◆ EXERCISE: Locate, in the data below, the line that contains "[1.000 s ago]" and the line that contains "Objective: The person"; reproduce exactly those two lines and every line between them, nothing more.
Start of Block
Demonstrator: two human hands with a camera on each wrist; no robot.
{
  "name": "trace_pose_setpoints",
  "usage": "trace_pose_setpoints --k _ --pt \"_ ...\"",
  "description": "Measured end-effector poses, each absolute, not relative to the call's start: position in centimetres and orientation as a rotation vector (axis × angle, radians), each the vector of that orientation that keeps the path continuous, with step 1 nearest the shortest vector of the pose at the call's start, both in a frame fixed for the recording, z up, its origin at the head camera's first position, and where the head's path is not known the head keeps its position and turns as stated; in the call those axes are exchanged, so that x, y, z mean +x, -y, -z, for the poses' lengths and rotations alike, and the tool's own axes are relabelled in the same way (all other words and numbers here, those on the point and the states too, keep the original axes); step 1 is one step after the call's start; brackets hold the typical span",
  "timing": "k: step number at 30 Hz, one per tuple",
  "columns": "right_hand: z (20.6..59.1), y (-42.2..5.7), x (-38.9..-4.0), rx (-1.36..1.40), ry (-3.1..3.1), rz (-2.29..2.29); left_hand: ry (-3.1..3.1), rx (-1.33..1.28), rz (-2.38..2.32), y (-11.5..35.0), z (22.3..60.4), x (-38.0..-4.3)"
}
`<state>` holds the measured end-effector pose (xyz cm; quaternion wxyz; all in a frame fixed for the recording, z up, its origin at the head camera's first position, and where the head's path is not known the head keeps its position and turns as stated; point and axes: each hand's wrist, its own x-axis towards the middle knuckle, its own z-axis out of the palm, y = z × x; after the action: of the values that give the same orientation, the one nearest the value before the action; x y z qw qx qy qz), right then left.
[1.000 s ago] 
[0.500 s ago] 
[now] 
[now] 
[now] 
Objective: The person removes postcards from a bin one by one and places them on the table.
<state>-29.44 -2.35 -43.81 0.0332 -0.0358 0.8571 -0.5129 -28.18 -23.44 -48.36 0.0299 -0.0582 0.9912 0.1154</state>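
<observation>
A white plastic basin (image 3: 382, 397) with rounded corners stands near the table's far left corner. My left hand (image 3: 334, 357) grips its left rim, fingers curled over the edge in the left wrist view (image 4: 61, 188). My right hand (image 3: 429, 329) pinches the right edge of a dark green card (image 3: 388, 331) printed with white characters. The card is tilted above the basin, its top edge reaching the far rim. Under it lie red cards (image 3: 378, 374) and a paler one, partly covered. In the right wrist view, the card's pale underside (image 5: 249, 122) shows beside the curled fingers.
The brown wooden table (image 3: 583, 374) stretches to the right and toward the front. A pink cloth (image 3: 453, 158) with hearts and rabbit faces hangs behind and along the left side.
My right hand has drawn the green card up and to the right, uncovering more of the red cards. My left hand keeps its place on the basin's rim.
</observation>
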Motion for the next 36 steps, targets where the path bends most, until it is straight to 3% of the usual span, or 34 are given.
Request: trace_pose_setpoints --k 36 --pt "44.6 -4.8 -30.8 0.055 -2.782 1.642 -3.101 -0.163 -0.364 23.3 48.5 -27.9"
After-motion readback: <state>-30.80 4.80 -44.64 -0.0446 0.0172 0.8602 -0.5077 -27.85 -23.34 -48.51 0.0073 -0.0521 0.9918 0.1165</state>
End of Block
◆ SOLVED EXERCISE:
[1.000 s ago] 
[0.500 s ago] 
[now] 
[now] 
[now] 
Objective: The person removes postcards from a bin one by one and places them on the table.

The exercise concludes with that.